While building strong nonverbal communication skills can be helpful to anyone who wishes to communicate more effectively, criminal justice professionals often rely on these skills daily since their jobs frequently require them to make evaluations of those who break the law. Body movements, personal distance, facial color, facial expressions, and paralanguage offer insight into a subject’s truthfulness.” (Grubb, Hemby, 2003). Deceptive body movements can come in the form of moving and fidgeting legs, feet, and hands while maintaining a detached, cool facial expression while answering questions. Interestingly, the hands and the position of one’s arms play a role in discovering dishonesty. “Arms folded tightly across the chest signify refusal or defiance. Arms loosely folded convey relaxation.

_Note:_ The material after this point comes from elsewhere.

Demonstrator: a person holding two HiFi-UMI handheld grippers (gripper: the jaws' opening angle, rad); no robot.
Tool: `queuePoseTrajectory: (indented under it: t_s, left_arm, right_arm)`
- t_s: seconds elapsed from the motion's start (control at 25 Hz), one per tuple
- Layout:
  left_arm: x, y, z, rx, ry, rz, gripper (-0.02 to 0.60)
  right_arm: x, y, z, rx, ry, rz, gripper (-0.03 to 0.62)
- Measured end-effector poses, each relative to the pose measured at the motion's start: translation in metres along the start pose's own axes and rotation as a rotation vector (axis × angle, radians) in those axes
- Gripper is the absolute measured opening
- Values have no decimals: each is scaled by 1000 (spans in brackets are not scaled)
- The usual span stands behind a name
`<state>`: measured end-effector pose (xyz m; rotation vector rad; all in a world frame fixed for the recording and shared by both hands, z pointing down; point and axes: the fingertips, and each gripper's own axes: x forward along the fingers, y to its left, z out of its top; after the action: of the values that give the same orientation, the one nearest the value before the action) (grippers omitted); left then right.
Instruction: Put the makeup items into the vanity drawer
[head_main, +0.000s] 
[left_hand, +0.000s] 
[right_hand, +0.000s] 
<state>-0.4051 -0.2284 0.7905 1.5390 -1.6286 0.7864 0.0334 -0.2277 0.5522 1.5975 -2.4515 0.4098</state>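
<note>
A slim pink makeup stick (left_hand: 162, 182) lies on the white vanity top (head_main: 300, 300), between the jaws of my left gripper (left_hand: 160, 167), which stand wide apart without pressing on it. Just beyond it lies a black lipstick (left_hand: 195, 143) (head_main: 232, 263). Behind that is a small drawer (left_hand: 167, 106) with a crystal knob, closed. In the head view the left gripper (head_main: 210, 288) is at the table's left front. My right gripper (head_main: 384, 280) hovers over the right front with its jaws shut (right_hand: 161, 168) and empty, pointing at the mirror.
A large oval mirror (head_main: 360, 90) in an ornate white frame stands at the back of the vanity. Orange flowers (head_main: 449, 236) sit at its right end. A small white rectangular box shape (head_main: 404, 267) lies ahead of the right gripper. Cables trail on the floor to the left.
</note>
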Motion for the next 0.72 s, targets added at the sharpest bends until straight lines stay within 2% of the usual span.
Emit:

If this gesture is difficult to interpret merely from the arms, the hands provide additional information. If the hands are closed in a fist or tightly grasping the biceps, this supports the refusal or defiance state; open and relaxed mean the individual is relaxed.” (Grubb, Hemby, 2003). While the fact that a person is not relaxed does not automatically indicate untruthfulness, nervousness is usually associated with lying because if you have nothing to hide, why be nervous? Other nervous behaviors are tapping fingers, wobbling knees back and forth, crossing and uncrossing legs, leg motion, and breaking eye contact. Clothing adjustments or grooming can signal delay tactics while suspects are constructing a false story. In seeking the truth, criminal justice professionals sometimes intimidate a suspect and condition them not to lie by moving closer to them as questioning becomes more serious, and they also take note of a suspect’s facial color. Either very pale or very red can indicate lying as the fight or flight response that occurs during an anxiety state causes physical changes due to the capillaries in the face.
How can criminal justice professionals build strong nonverbal communication skills? Practical behaviors that can be implemented are:
- Establishing and maintaining eye contact
- Using postures that exhibits alertness and interest
- Removing physical barriers that do not allow room for comfortable communication
- Comprehending facial expressions and body language to more thoroughly understand a message
- Politely ask questions to be sure that you understand what a sender is expressing
- Always ensure that you take into account all characteristics of a person before assessing nonverbal messages
While some nonverbal communication skills come naturally to human beings, most of us will greatly benefit from putting these skills into practice and improving on them as time goes on. Nonverbal communication is important not only in a professional environment, but in all aspects of life. By learning to truly “listen” to a person’s message, you can maintain better friendships, personal relationships, casual relationships, and even make more informed and confident decisions because you fully comprehend all facets of a message and have greatly improved the way you can relate to others.